An exact transcription of the lines below, from the first through the one containing "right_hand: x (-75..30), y", is the only output wanted.
---- DATA EXTRACT
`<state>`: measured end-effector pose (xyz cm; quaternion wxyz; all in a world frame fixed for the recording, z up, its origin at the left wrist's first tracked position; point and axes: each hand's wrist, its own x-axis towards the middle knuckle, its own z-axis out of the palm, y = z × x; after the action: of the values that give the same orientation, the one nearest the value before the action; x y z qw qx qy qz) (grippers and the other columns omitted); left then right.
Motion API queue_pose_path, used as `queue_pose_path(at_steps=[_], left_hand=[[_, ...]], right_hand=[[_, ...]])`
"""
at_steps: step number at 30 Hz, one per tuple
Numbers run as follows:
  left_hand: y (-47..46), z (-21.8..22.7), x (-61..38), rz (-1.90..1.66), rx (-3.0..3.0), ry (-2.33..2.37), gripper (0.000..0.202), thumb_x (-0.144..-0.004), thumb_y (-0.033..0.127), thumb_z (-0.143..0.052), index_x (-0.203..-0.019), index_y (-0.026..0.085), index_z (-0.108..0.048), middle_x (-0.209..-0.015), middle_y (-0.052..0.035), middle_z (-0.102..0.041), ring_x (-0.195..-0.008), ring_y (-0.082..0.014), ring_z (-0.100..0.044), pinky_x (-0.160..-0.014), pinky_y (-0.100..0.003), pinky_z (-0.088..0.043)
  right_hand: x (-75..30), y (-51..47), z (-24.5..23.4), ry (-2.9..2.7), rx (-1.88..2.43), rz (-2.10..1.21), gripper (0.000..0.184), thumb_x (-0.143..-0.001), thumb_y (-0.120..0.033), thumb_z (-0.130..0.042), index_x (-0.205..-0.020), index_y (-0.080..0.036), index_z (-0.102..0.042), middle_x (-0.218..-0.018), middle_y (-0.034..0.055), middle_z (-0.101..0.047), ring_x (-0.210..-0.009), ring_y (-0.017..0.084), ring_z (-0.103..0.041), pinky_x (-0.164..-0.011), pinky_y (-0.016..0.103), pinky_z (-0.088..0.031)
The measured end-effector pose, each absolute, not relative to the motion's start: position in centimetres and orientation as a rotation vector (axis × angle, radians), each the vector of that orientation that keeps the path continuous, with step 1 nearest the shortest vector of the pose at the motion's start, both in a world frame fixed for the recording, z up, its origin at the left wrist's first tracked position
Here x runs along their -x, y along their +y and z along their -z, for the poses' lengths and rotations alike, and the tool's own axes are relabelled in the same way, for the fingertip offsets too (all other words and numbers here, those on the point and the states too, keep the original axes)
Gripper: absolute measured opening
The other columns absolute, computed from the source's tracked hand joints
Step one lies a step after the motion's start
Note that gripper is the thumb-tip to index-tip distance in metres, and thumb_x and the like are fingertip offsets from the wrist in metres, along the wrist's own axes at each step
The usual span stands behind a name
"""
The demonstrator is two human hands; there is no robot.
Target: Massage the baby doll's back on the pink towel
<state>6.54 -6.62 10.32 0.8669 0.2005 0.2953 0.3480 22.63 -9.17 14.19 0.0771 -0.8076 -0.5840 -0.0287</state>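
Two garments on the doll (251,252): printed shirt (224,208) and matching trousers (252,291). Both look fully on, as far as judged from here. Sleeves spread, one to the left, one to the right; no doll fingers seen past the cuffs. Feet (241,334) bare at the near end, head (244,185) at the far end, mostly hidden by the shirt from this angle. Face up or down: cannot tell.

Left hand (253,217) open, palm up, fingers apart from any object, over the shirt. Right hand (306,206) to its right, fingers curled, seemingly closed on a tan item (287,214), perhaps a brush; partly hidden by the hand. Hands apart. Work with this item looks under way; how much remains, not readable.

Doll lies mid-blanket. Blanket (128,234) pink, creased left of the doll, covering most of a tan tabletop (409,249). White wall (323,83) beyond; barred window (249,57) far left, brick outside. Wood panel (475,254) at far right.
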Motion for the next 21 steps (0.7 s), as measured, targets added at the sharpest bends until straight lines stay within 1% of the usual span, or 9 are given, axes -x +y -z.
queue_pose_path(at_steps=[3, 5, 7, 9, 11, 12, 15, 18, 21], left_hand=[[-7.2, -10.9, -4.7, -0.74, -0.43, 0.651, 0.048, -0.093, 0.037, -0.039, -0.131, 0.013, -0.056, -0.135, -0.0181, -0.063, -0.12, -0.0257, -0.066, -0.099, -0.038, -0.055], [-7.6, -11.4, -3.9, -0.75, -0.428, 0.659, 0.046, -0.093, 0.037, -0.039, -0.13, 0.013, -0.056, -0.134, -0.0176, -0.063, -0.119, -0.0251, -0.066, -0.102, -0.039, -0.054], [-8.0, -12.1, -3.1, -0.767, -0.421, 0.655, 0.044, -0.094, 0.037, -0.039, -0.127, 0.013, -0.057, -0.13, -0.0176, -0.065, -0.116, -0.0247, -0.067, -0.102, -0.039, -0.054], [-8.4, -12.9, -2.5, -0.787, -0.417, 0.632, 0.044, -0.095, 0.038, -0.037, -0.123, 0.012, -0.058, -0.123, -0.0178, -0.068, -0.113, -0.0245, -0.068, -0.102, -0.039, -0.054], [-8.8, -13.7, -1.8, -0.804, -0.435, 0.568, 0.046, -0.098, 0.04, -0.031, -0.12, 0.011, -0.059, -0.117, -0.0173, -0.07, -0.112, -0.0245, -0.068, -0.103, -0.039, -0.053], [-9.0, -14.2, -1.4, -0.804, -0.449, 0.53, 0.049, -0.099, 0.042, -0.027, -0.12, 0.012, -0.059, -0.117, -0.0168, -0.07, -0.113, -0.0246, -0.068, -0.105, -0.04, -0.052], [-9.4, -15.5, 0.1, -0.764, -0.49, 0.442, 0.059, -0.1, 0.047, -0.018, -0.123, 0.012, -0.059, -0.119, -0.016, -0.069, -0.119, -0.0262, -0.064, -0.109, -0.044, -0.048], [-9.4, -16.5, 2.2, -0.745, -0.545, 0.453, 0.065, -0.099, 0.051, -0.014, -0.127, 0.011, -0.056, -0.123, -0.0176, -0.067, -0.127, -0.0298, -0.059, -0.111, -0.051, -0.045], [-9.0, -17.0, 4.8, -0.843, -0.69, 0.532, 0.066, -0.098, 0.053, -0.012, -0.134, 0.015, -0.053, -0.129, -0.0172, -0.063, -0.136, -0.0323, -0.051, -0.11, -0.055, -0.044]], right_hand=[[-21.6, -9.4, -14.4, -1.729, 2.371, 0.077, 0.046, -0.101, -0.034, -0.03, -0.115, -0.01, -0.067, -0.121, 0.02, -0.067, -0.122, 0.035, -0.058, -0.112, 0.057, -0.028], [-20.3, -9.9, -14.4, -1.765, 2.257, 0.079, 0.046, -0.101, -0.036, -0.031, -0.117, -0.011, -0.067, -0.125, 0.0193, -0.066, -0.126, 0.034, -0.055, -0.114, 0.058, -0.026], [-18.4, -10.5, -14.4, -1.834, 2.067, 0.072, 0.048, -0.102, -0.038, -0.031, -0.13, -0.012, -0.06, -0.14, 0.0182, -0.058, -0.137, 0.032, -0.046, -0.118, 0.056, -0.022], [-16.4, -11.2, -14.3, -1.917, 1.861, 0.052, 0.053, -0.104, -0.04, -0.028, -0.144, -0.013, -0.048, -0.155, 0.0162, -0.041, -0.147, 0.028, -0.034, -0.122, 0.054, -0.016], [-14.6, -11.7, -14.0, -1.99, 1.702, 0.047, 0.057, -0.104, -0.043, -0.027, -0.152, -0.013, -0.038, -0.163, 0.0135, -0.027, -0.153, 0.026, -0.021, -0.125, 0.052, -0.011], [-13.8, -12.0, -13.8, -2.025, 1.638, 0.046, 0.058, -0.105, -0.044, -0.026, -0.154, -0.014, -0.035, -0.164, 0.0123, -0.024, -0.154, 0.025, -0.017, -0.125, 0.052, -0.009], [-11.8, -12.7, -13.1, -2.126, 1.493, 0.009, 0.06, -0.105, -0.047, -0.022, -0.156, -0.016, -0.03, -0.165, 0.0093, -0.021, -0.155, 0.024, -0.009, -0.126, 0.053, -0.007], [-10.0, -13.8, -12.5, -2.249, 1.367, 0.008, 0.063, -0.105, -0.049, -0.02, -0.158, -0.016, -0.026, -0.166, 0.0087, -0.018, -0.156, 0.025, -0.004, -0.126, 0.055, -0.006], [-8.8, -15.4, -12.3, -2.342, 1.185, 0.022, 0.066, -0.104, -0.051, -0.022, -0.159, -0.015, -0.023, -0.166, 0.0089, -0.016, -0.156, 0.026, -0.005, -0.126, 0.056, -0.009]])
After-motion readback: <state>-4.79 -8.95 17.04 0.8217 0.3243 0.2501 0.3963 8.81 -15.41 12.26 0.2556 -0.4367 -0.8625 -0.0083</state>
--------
◆ **TASK RESULT**
`<state>`: measured end-effector pose (xyz cm; quaternion wxyz; all in a world frame fixed for the recording, z up, its origin at the left wrist's first tracked position; point and axes: each hand's wrist, its own x-axis towards the middle knuckle, its own z-axis out of the palm, y = z × x; after the action: of the values that give the same orientation, the one nearest the value before the action; x y z qw qx qy qz) (grippers and the other columns omitted); left then right.
Motion API queue_pose_path, used as `queue_pose_path(at_steps=[_], left_hand=[[_, ...]], right_hand=[[_, ...]])`
"""
at_steps: step number at 30 Hz, one per tuple
Numbers run as follows:
  left_hand: y (-47..46), z (-21.8..22.7), x (-61..38), rz (-1.90..1.66), rx (-3.0..3.0), ry (-2.33..2.37), gripper (0.000..0.202), thumb_x (-0.144..-0.004), thumb_y (-0.033..0.127), thumb_z (-0.143..0.052), index_x (-0.203..-0.019), index_y (-0.026..0.085), index_z (-0.108..0.048), middle_x (-0.209..-0.015), middle_y (-0.052..0.035), middle_z (-0.102..0.041), ring_x (-0.195..-0.008), ring_y (-0.082..0.014), ring_z (-0.100..0.044), pinky_x (-0.160..-0.014), pinky_y (-0.100..0.003), pinky_z (-0.088..0.043)
  right_hand: x (-75..30), y (-51..47), z (-24.5..23.4), ry (-2.9..2.7), rx (-1.88..2.43), rz (-2.10..1.21), gripper (0.000..0.184), thumb_x (-0.143..-0.001), thumb_y (-0.120..0.033), thumb_z (-0.130..0.042), index_x (-0.205..-0.020), index_y (-0.080..0.036), index_z (-0.102..0.042), middle_x (-0.218..-0.018), middle_y (-0.034..0.055), middle_z (-0.101..0.047), ring_x (-0.210..-0.009), ring_y (-0.017..0.084), ring_z (-0.103..0.041), pinky_x (-0.164..-0.011), pinky_y (-0.016..0.103), pinky_z (-0.088..0.031)

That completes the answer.